Review: Black Stone Cherry/Kris Barras – Exeter University

Black Stone CherryI have been lucky enough to attend a number of gigs since the long period where live music was silenced came to an end. Each one has only featured bands from the UK however, as the restrictions on travel and the additional costs and time of the imposed periods of isolation led to bands from Europe and The States pulling out. It was therefore a massive demonstration of the affection between band and fans that Black Stone Cherry bucked that trend and treated the UK to a full tour in medium-sized venues. It was also an unexpectedly emotional experience!

Opening the evening at what was pretty much a home venue were the Kris Barras Band. The venue was rammed to bursting by the time the band took to the stage, showing the esteem in which Kris is held. I have followed the band for a number of years, and there has been a steady and relentless change in direction from blues, to a much heavier sound, almost redolent of the headliners tonight. Since those first gigs the rhythm section has changed (now featuring Kelpie on bass and Billy on drums) and Josiah has moved from behind the keyboards to fill a more than capable second guitarist role, but it is the muscled and tattooed Barras that is the focus of attention with some sensational playing. The set opened with a new song “Dead Horses” which showcased the evolved direction beautifully with a massive riff and raw vocals alongside a sing-along chorus.

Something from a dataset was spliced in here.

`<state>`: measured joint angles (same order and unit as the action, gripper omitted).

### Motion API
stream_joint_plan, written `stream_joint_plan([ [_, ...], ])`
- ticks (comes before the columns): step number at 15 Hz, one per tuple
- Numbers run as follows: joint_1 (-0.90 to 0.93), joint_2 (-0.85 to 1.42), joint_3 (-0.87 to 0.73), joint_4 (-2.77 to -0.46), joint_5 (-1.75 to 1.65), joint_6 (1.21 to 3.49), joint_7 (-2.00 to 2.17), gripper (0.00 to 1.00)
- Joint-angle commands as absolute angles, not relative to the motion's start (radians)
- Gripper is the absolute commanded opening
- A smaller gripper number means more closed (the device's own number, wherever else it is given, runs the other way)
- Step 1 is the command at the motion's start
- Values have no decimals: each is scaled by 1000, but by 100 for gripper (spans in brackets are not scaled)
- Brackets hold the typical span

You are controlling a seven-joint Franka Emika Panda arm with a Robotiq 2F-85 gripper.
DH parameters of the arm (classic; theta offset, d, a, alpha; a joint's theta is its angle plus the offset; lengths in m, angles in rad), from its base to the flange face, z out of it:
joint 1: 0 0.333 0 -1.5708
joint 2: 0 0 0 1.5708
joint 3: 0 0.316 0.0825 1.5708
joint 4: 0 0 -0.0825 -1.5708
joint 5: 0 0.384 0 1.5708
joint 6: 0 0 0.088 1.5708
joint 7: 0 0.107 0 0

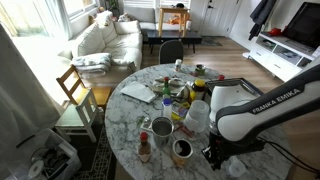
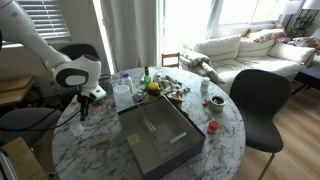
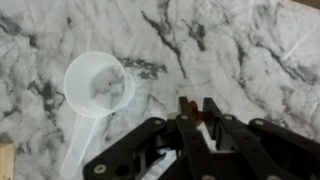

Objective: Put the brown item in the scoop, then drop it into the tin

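Note:
In the wrist view the white plastic scoop (image 3: 100, 85) lies on the marble table with its bowl up and empty and its handle running toward the lower left. My gripper (image 3: 197, 108) hovers just right of the scoop bowl. Its fingers are shut on a small brown item (image 3: 193, 112) pinched between the fingertips. In both exterior views the gripper (image 1: 215, 155) (image 2: 82, 106) points down near the table's edge. The silver tin (image 1: 162, 127) stands upright toward the middle of the table, well away from the gripper.
The round marble table (image 1: 125, 115) holds much clutter: a dark cup (image 1: 181, 150), a red-capped bottle (image 1: 144, 148), a white cup (image 1: 197, 112), and a grey tray (image 2: 160, 135). Chairs (image 2: 260, 100) stand around the table, and a sofa (image 1: 105, 40) is behind.

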<state>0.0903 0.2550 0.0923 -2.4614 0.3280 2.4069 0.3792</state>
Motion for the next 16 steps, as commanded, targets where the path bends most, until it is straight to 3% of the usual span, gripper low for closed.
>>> stream_joint_plan([
  [1, 86, 167, 89, -2502, 359, 2387, 372, 5],
  [16, 51, -123, 58, -2674, 174, 2154, 422, 5],
])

Kris BarrasThe set is a great mix of older KB classics (“Rock n’ Roll Running Through My Veins”, “Ignite (Light It Up)”) and newer songs, including a seriously impressive guitar duel between Manning and Barras that shows that the former is no slouch on a fretboard alongside his keyboard and production skills. Set closer “Hail Mary” gets the usual huge reaction from the crowd and again, shows the different focus as Kris avoids the expected showboating of playing behind his back and with his teeth (fun as it was to watch and photograph) to simply shred the frets off his guitar with a sensational solo.

Then it was time for some choir practice as a series of metal and rock standards blared out over the PA and were gleefully sung by every person present before the lights went down and “Bohemian Rhapsody” raised the volume even further.

Black Stone CherryThe volume paled into insignificance as the band casually wandered on stage and waved hello, took up their positions, and RIPPED into “Me and Mary Jane”. Damn it is a powerful way to open a show. Chris Robertson bellowed out the opening lyric with so much power the sound levels must have gone past red into infra-red, Ben Wells kicked, leapt, ran, posed, cajoled and rocked as if plugged into the mains, new bass player Steve Jewell (replacing Jon Lawhon who is not currently touring) flung hair and provided a driving rhythm, and behind them John Fred Young, who has to be one of the most hard-hitting drummers anywhere, absolutely battered his kit.

Black Stone CherryIt is clear from the off that this tour means a LOT to the band. The emotion is palpable each time either Chris or Ben addresses the crowd and talks about how hard the last year or so has been and how much it means to them to be back onstage. Often when reviewing I will go through the setlist song by song, but this wasn’t a playlist, this was the coming together of long-separated friends in a communion, and that feeling provides all of the memories that I want to capture better than a tracklist.

Two particular moments stand out.

Firstly, Chris on stage, alone, emotionally incredibly vulnerable as he spoke about his father passing away so recently and how the song he was about to play now meant more to him than it ever had before. Playing “Things My Father Said” alone, his voice cracking with emotion and occasionally having to let the crowd fill in the gaps where he needed to recompose, he bought many of us to tears as we thought of those we had lost. The sight of the auditorium absolutely alive with twinkling lights as he sang the last verse and chorus was simply beautiful. There is no better way to understand the void that losing live music left in people’s lives than seeing the reaction of the crowd to what was an utterly sublime and extraordinarily brave performance.

Black Stone CherryThen after a run to the finish comprising of “Blame It On The Boom Boom”, “White Trash Millionaire” and “Lonely Train” the band left the stage. Chris and Ben returned for the encore “Peace Is Free”. I LOVE this song and the way it was delivered was gentle and subtle, which I thought was going to be a brave way to end the set when most bands would have left on a big, bombastic ending.

Not a chance.
Not even close.

The song got bigger and bigger. The band growing to full strength, Then Robertson spoke one more time and laid down how it felt to be doing what they do. He told every person in the venue that they WERE going to give the last verse EVERYTHING and not one person was going to stand there and watch. Now at this point, I was pretty close to the stage and I have NEVER seen someone look as he did as he ripped into the last lyrics. It was a level of intensity I don’t think I have experienced and it will stay with me for a very long time. “Don’t you bring your sadness down on me” – has there been a better lyric to sum up what are have all come through? If there is, I can promise you it has not been sung in a more meaningful, emotional, or heartfelt way.